Some saidthat a native-wordstore is atomic.

Some said a alignednative-wordstore is atomic.

Which one is right? Can programmers just write the above code, then assume that a native-word / aligned native-word store is atomic?

Any comment will be appreciated.

0 Kudos
27 Replies
jimdempseyatthecove
Honored Contributor III
1,636 Views
When the size of int, which may be 2, 4, 8bytes, resides within and alignment of 2,4,8 bytes respectively. Then the store is atomic (on currentIntel Archetecutre). On earlier Intel Archetecutre 80386, 80486, maybe first Pentium, this was restricted to 2, 4 bytes.

When alignment is not naturaly aligned (aligned to size), then when the entire int resides within one cache line, then for some processors, the store would be atomic. However do not rely on this as the guaranty of atomnicity is for naturaly aligned and within one cache line for 1, 2, 4, 8 bytes (and 16 bytesunder some circumstances).

Jim Dempsey
0 Kudos
azru0512
Beginner
1,636 Views

Thanks for your reply.

Let me ask in another way,

int msg = 0
P1P2
msg = 1; r = msg;

Can we write the above code and assume that "msg = 1" can be done atomically, no matter what compilers we use and no matterwhere platforms we run?

Or perhapswe shouldrely on the guaranty provided by programming langauages or special API?

0 Kudos
azru0512
Beginner
1,636 Views
Seems atomic read / write depends on a lot of things. See the link below.

http://www.lambdacs.com/cpt/FAQ.html#Q377
0 Kudos
RafSchietekat
Valued Contributor III
1,636 Views
"Is it OK to write such code?"
Short answer: no, use an atomic type instead, that's what they're there for.

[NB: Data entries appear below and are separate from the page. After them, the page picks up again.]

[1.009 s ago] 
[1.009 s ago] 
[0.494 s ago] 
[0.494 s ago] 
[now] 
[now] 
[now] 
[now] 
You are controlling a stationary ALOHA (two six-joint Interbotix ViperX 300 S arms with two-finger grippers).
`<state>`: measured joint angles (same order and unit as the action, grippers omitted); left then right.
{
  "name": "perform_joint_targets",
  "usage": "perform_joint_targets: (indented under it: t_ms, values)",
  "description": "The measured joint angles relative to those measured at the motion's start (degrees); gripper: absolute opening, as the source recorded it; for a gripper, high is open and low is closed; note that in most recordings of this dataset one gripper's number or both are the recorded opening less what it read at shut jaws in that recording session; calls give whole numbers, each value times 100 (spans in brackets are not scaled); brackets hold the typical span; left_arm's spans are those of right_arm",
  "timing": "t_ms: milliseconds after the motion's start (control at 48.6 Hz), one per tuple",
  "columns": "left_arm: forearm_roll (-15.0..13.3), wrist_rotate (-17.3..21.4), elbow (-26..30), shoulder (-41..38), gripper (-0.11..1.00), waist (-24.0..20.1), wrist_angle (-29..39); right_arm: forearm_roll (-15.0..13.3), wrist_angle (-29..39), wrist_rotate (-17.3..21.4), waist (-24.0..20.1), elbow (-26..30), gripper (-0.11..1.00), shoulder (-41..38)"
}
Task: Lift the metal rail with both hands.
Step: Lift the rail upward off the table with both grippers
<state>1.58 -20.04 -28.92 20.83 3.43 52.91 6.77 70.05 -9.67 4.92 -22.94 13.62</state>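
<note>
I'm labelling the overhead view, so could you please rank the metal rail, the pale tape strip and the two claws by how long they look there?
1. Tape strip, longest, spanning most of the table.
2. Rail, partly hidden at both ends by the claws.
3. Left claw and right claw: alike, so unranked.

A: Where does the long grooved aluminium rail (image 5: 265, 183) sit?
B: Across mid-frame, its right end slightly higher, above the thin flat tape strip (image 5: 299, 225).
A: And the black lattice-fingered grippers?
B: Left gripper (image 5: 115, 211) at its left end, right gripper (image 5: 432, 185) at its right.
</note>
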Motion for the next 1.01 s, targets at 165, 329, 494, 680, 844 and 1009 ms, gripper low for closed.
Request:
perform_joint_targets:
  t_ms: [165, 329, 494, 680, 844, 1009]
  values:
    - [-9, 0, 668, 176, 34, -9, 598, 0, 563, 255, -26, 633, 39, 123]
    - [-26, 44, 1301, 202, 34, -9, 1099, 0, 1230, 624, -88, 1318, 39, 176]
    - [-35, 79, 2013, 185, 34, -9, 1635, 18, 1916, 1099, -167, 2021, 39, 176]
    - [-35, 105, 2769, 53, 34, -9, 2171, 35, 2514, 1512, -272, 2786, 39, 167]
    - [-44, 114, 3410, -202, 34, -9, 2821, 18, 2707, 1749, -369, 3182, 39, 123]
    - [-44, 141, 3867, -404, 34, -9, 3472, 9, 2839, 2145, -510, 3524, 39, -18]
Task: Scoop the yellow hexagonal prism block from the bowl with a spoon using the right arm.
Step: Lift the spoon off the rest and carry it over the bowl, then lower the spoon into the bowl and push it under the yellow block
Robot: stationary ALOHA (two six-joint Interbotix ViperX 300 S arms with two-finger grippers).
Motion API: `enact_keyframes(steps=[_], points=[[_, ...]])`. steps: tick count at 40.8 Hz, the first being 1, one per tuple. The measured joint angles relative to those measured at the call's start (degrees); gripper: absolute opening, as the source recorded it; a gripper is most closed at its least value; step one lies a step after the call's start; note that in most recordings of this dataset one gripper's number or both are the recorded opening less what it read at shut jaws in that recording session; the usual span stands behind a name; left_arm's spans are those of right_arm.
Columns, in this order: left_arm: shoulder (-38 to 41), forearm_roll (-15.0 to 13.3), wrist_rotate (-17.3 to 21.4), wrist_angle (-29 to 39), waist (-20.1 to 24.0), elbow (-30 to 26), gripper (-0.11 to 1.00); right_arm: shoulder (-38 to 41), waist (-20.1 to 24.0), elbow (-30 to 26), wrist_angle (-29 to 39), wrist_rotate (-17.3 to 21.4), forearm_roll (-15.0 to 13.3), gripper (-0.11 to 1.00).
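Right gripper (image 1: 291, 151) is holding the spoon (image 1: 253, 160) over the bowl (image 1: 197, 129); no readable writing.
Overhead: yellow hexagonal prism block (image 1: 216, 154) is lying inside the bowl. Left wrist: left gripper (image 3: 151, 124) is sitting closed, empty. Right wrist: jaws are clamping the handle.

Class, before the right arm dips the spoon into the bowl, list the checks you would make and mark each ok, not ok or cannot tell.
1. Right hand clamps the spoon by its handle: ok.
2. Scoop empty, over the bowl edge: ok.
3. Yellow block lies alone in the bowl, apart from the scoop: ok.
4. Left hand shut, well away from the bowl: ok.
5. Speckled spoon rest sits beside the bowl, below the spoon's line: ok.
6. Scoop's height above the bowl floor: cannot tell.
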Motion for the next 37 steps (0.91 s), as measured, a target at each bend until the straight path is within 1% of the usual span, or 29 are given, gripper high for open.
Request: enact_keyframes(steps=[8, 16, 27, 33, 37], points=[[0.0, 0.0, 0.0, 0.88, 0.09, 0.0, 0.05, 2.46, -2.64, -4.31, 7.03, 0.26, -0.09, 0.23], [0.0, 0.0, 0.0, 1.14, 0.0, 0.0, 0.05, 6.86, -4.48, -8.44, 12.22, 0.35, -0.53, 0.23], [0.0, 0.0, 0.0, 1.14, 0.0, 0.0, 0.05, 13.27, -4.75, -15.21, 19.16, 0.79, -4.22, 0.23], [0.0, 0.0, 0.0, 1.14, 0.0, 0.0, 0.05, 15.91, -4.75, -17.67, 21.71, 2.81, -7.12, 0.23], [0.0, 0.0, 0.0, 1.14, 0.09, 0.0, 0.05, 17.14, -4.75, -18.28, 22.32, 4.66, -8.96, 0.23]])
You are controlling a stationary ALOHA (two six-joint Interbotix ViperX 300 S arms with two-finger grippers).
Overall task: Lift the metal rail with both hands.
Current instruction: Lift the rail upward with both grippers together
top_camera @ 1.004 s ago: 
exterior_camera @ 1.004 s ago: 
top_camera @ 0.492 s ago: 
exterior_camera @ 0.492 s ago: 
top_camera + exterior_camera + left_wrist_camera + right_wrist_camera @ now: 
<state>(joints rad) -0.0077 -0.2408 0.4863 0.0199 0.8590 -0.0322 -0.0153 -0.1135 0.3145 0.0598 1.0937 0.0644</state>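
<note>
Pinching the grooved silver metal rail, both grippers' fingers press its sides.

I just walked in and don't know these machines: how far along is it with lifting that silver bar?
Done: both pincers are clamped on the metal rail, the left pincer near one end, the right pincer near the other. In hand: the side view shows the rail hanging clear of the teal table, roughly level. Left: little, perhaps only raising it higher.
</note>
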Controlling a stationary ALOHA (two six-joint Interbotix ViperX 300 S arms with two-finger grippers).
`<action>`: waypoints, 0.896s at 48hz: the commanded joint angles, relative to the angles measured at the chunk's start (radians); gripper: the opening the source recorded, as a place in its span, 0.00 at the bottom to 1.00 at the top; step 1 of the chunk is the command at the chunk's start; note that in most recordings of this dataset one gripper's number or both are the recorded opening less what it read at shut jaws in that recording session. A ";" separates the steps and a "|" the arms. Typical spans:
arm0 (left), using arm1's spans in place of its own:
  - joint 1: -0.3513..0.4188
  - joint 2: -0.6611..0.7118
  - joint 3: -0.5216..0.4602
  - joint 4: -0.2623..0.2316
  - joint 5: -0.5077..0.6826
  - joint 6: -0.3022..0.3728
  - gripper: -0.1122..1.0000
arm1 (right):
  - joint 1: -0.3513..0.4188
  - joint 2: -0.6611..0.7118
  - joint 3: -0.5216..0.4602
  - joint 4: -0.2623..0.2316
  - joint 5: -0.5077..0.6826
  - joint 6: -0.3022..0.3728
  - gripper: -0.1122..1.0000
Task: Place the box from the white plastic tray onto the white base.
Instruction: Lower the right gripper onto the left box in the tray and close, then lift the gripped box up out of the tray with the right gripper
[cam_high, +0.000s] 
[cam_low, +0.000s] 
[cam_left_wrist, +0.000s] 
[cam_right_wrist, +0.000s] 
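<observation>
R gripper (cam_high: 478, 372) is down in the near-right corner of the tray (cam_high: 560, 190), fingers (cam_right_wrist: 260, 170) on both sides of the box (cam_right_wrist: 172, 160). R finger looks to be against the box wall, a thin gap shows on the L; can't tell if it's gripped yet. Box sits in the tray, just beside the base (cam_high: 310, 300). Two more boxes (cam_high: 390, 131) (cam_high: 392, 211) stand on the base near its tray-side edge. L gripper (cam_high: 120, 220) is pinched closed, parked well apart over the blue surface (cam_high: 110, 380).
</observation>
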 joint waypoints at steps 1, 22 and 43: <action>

Jim is right, of course (well, I assume), but that stuff is an atomic implementer's business, not an atomic user's.
0 Kudos
jimdempseyatthecove
Honored Contributor III
1,636 Views
I suggest you also use volatile

volatile int msg = 0;


The reason being, without volatile, the compiler is free to rearange or eliminate the store sequences by P1 as long as it does not affect P1. IOW without regard to the effects on P2. Likewise for the code execution in P2 without regard to P1.

Also, if msg can be updated simulteaneously (msg used for 2-way message passing) then use InterlockedExchange (or equivilent asm statement).

*** BAD

int msg = 0;
P1P2
msg = 1; r = msg;
while(msg)msg = 0;
_mm_pause(); ...

Without volatile, the P1 while loop will not see P2 returning msg back to 0

*** good

volatile int msg = 0;
P1P2
msg = 1; r = msg;
while(msg)msg = 0;
_mm_pause(); ...

Now while(msg) gets fresh copy of msg on each iteration

Jim Dempsey
0 Kudos
ARCH_R_Intel
Employee
1,636 Views
Often atomicity is not enough. Often order of operations is critical too. E.g., if "msg==1" means that "there is other data that is ready to read", the write "msg=1" has to guarantee that earlier writes become visible before "msg==1" becomes visible. See http://software.intel.com/en-us/blogs/2007/11/30/volatile-almost-useless-for-multi-threaded-programming/ for a discussion of why volatile is useless for such guarantees.
0 Kudos
azru0512
Beginner
1,636 Views
Yes, atomicity and ordering are both critical.

However, I found an interesting paper "FastForward for Concurrent Threaded Pipelines" in which the authors proposed a lock-free queue and claimed the correctness of the queue only depends on atomicity.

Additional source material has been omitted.